Since the 1980s, the major firms and banks have been convincing their clients to invest in the supposedly safe and liquid auction-rate securities market, and at the same time, committing their own money to make sure the auction-rate market operated smoothly. Due to concerns over credit exposure early this year, these firms disappeared at the auctions, leaving thousands of investors holding securities they cannot sell. When asked who held such securities, the firms quibble and answer that it was wealthy individuals.
Joe Mysak at Bloomberg News suspect the real reason the securities firms gave this answer was to marginalize an entire group of investors they now find expendable. This group, individuals with less than $10 million net worth, isn’t wealthy enough for Wall Street securities firms to care about them. There are firms that don’t even want you to walk in the door with less than $25 million or $50 million. These companies, such as Merrill Lynch, UBS AG, Bank of America and Citigroup, are the same ones that claim to specialize in retail or individual, investors.

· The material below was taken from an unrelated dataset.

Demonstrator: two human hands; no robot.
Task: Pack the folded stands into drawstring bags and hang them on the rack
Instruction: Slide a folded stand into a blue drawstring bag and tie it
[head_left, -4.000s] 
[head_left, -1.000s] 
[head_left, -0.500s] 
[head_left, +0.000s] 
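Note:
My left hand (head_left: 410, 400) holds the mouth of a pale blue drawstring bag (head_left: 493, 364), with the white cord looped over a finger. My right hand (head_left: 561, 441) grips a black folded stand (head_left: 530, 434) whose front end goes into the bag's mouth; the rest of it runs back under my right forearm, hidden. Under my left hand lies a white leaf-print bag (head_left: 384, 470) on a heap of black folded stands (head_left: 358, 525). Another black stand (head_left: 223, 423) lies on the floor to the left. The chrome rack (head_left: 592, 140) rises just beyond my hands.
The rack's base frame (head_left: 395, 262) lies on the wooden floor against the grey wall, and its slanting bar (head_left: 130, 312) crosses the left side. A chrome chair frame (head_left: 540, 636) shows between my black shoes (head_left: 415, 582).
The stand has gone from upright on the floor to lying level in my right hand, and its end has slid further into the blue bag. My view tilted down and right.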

States and investors are responding to this outrageousness with government probes and class-action lawsuits and arbitration claims.

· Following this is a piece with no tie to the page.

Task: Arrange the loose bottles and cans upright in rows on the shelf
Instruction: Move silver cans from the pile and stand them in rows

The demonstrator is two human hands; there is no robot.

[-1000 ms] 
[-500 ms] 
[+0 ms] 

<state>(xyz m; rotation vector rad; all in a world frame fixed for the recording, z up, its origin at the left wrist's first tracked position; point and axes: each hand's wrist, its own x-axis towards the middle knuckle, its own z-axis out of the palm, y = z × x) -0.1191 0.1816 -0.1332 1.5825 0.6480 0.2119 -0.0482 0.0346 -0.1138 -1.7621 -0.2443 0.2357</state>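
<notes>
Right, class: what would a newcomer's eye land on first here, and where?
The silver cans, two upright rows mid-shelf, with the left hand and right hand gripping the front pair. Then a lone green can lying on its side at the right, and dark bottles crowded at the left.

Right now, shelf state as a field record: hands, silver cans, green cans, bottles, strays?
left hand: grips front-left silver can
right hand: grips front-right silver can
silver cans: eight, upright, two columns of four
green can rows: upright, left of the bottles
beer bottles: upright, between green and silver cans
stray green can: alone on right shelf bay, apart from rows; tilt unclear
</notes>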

Last week, Massachusetts subpoenaed UBS, Merrill Lynch and Bank of America for information on how they sold auction-rate securities and informed their clients of the risks. Mysak suspects what prompted Massachusetts to action weren’t complaints from wealthy investors who are catered to by big firms.
The truth is most investors don’t bring enough money to a brokerage firm for them to justify the expense of an account manager. That also seems to be the reason why these firms can afford to ignore and alienate the thousands of investors who hold these auction-rate securities.